Assignment: In the listing below, how many lines contain the word "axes"? Answer with the number alone.

The data:
┌──

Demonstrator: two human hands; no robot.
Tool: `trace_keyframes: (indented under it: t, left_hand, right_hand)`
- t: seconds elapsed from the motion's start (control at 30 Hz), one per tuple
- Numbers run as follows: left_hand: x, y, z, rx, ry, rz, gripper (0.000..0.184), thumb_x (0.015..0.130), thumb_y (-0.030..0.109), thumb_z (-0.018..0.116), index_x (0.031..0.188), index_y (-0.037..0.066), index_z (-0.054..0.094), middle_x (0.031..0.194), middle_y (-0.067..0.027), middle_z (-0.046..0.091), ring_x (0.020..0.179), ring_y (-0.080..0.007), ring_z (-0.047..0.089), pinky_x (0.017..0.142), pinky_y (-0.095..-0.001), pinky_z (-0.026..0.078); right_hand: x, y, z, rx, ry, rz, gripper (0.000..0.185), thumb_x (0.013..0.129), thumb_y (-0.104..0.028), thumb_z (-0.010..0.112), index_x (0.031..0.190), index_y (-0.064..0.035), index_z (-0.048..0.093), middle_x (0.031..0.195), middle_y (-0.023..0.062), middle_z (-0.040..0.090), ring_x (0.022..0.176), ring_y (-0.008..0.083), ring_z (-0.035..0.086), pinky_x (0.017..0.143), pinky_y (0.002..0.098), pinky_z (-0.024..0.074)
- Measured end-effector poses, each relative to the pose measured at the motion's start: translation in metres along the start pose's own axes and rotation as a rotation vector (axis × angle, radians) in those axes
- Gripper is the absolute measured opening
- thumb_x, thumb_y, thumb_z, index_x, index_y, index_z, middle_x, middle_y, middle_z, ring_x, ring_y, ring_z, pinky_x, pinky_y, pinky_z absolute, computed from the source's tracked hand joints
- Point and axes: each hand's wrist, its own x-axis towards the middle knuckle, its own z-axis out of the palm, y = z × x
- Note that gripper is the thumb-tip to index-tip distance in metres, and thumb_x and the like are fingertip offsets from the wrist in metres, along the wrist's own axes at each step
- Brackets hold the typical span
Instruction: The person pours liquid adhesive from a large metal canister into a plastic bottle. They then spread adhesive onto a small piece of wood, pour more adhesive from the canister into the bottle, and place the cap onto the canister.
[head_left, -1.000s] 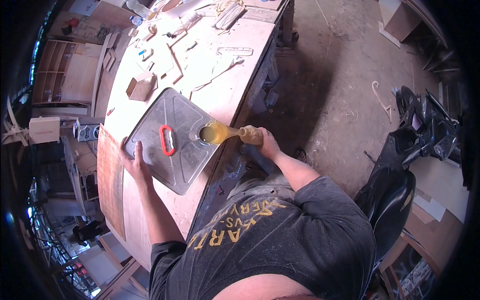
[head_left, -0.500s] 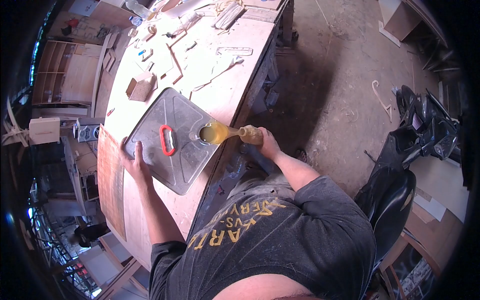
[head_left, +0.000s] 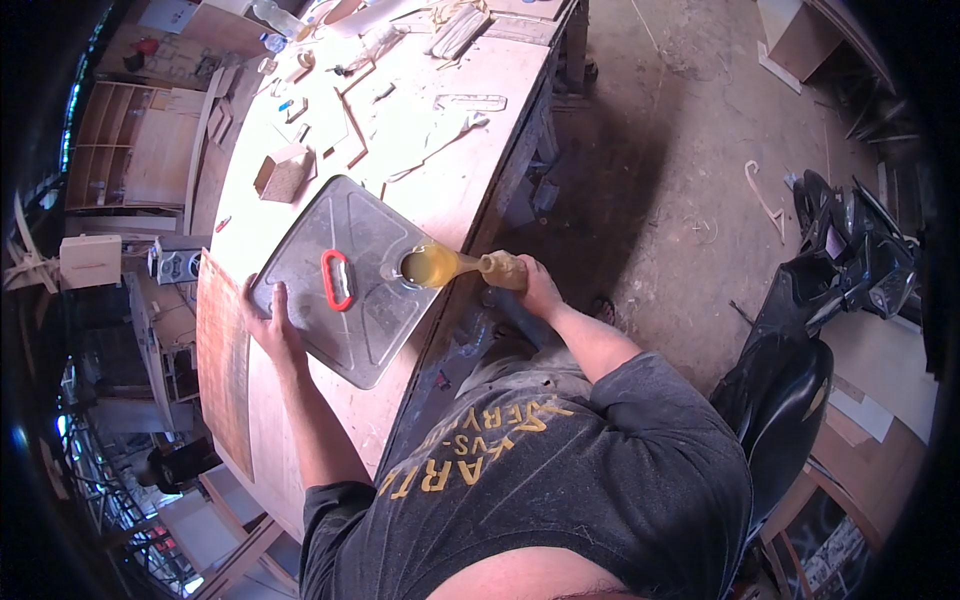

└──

Reply: 3